I knew a young Cajun boy who bought his school clothes in the 8th and 9th grade by outlawing alligators......He put a Gator head in the local wardens front yard after a close call or two....I can't recall his name though.

Just like any officer.....Police...Game...Military...I respect to Job they do....And you will always find a couple that are just plain Chicken#&*#@
It is what IT IS...thanks for the Heads-Up and some good reading...


----------



## Muddskipper (Dec 29, 2004)

Wow...I am a little surprised about the replies on my RANT and warning....

To futher explain my buddies Tag was filled out and attached properly, but he did not fill out the licence on the back.

I understand you can reuse tags and take more of your fair share.
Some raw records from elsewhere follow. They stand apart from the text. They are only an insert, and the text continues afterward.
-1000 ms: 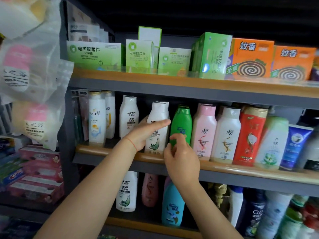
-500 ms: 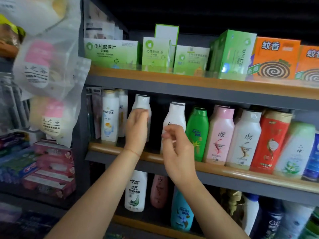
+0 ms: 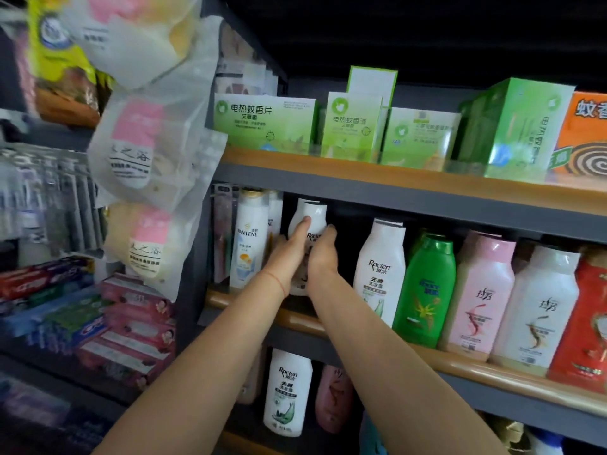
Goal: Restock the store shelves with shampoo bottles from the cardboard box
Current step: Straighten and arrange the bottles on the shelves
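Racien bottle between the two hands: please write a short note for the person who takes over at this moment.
Left hand: fingers straight, pressed on the left side of the white Racien bottle.
Right hand: cupped round its right side.
The bottle stands on the middle shelf, between the Pantene bottle and a second Racien bottle.
Done: this bottle is on the shelf, hands not yet off.
Left: let go, fetch more. The cardboard box is not in view.

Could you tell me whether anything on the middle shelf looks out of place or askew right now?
Nothing stands out. The left hand and right hand bracket a white Raclen bottle, upright beside the Pantene bottle; the other bottles also stand upright.
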Demonstrator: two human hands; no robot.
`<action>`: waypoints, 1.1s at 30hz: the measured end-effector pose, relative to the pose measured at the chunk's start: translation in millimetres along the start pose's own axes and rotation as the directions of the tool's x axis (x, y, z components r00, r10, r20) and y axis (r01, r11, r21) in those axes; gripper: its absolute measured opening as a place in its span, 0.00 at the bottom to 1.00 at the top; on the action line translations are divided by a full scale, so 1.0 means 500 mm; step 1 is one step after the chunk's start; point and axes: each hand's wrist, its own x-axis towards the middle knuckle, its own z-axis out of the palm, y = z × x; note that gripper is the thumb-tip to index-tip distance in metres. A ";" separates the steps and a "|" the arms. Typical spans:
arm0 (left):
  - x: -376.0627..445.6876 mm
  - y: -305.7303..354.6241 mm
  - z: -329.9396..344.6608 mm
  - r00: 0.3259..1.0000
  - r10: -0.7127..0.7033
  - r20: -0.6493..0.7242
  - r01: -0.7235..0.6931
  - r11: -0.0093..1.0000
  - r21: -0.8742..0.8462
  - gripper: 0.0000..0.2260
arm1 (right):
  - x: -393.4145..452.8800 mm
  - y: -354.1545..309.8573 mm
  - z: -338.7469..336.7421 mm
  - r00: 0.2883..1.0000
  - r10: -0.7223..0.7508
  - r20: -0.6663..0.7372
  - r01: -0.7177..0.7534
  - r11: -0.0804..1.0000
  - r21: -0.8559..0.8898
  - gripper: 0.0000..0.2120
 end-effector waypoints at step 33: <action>-0.094 -0.008 0.015 0.875 0.186 0.447 -0.204 0.979 -0.007 0.24 | -0.198 0.111 -0.207 0.552 -0.821 0.149 0.780 0.444 -0.441 0.10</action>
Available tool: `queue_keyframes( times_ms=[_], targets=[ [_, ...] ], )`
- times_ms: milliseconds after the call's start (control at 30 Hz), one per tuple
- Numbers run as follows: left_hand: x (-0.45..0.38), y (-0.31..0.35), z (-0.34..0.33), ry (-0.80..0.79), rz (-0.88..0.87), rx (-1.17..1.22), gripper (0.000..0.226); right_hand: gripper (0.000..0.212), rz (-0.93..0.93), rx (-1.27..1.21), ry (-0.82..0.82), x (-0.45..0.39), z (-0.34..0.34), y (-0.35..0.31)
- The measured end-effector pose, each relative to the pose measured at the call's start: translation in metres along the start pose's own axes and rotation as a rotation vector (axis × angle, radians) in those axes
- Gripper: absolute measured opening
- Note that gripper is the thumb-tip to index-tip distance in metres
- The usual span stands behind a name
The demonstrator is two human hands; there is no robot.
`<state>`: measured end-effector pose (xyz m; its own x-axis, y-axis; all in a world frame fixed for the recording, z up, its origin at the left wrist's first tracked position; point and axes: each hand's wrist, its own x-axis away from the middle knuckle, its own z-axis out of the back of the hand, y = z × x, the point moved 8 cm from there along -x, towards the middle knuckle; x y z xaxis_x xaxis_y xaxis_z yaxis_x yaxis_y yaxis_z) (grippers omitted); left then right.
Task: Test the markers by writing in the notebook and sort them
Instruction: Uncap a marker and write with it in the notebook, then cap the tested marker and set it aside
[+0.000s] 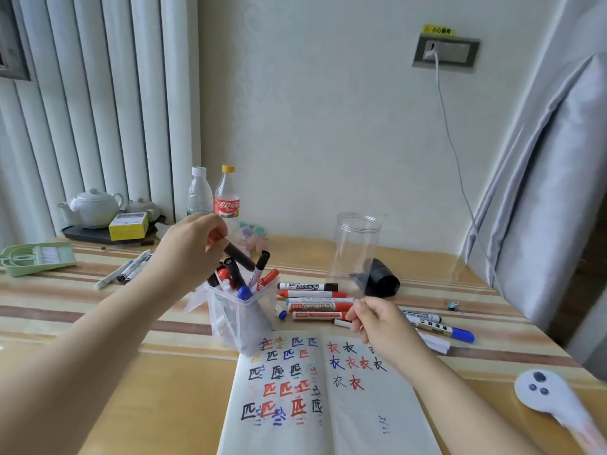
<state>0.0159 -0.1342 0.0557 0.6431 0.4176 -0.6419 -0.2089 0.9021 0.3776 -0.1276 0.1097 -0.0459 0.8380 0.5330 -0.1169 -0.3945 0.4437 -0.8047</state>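
Left hand (193,247) pinches marker (238,256) by its barrel above cup (243,310) | right hand (377,320) curled, grip unclear, just above notebook (328,389) | marker light, stiff, slick; hold mid-barrel

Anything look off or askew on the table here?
Mostly the notebook: ink on its left page is smeared and ghosted, with blurred red and blue marks near the bottom. Loose markers lie scattered at the far left, apart from the neat row beside the marker cup. Nothing is spilled or broken.
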Motion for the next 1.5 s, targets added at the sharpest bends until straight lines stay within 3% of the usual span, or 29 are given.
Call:
queue_keyframes(
  times_ms=[200, 467, 633, 767, 867, 933, 1033, 1200, 1367, 1500],
  targets=[
    [-0.009, 0.004, -0.030, -0.268, -0.058, -0.169, 0.014, 0.032, -0.015, -0.003, 0.021, 0.000, 0.011, 0.012],
    [0.001, -0.009, -0.058, -0.323, 0.026, -0.129, 0.019, 0.031, -0.031, 0.010, -0.014, 0.006, 0.006, 0.019],
    [0.009, 0.003, -0.042, -0.151, -0.038, -0.119, 0.033, 0.030, -0.018, 0.008, -0.017, 0.005, 0.003, 0.020],
    [0.022, 0.044, -0.027, 0.074, -0.262, -0.282, 0.027, 0.028, -0.031, -0.011, -0.018, 0.001, 0.002, 0.022],
    [0.039, 0.079, -0.037, 0.142, -0.413, -0.356, 0.023, 0.024, -0.032, 0.028, -0.015, -0.003, 0.003, 0.027],
    [0.049, 0.094, -0.058, 0.092, -0.469, -0.304, 0.022, 0.022, -0.038, 0.052, -0.017, -0.006, 0.003, 0.033],
    [0.066, 0.099, -0.106, -0.106, -0.494, -0.186, 0.021, 0.019, -0.047, 0.136, -0.010, -0.016, 0.003, 0.044],
    [0.085, 0.071, -0.172, -0.364, -0.304, -0.041, 0.023, 0.012, -0.049, 0.247, -0.021, -0.041, -0.006, 0.058],
    [0.089, 0.062, -0.178, -0.329, -0.247, 0.089, 0.035, 0.010, 0.089, 0.453, -0.031, -0.079, -0.024, 0.046],
    [0.091, 0.054, -0.175, -0.318, -0.220, 0.160, 0.037, 0.014, 0.148, 0.658, -0.148, -0.103, -0.043, 0.054]
  ],
)
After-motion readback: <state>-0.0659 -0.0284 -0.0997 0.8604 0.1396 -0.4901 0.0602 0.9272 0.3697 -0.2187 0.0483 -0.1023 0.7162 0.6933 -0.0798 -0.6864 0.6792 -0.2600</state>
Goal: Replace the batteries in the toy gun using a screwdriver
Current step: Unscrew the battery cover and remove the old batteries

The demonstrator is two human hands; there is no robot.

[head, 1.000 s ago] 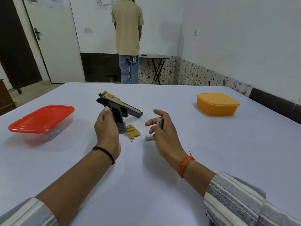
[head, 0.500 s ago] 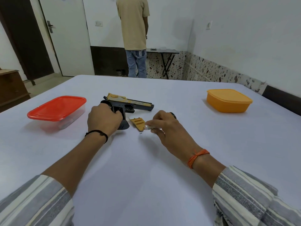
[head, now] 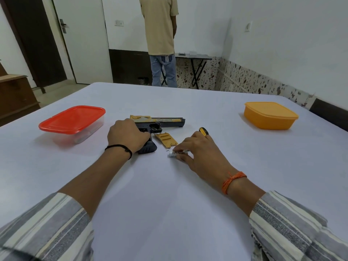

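Lying flat on the table [head: 169, 204]: toy gun [head: 160, 123], barrel pointing right, grip under the left hand [head: 128, 136], fingers curling round it. Pinching a battery [head: 176, 153] against the table: right hand [head: 197, 151], long axis running left-right, just right of the grip's butt. Resting between both hands: yellow cover [head: 165, 139]. Peeking beyond right knuckles: screwdriver handle [head: 203, 131]. Nearer hand for loading: right, probably.

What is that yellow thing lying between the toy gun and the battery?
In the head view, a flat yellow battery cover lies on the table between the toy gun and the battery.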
But if this guy is only writing only that type of citation, there might be a little more than a law being broke, IMHO it comes down to education. I know he taught all those that got the ticket an expensive lesson, but cmon.....$500 bucks for tagging the deer properly but not writing it on your license. 

BTW
I apperciate and respect everyones opinion and replies.
I was on a rant but also trying to spread the word about this, since there was so many law breakers out there getting tickets.


----------



## James Howell (May 21, 2004)

Mudskipper, for the record, when the whitetail log became part of the license (last year or the year before, I can't remember), TPWD didn't give tickets the first year, just warnings. I know for a fact that this year the word was no more warnings, if the log isn't filled out, instant ticket. So, the learning curve was last year.


----------



## troy merrill (May 21, 2004)

I believe you still get to talk to the judge about the ticket. Perhaps you can get some relief there.

I have seen overzealous game wardens before, they are a pain in the arse. 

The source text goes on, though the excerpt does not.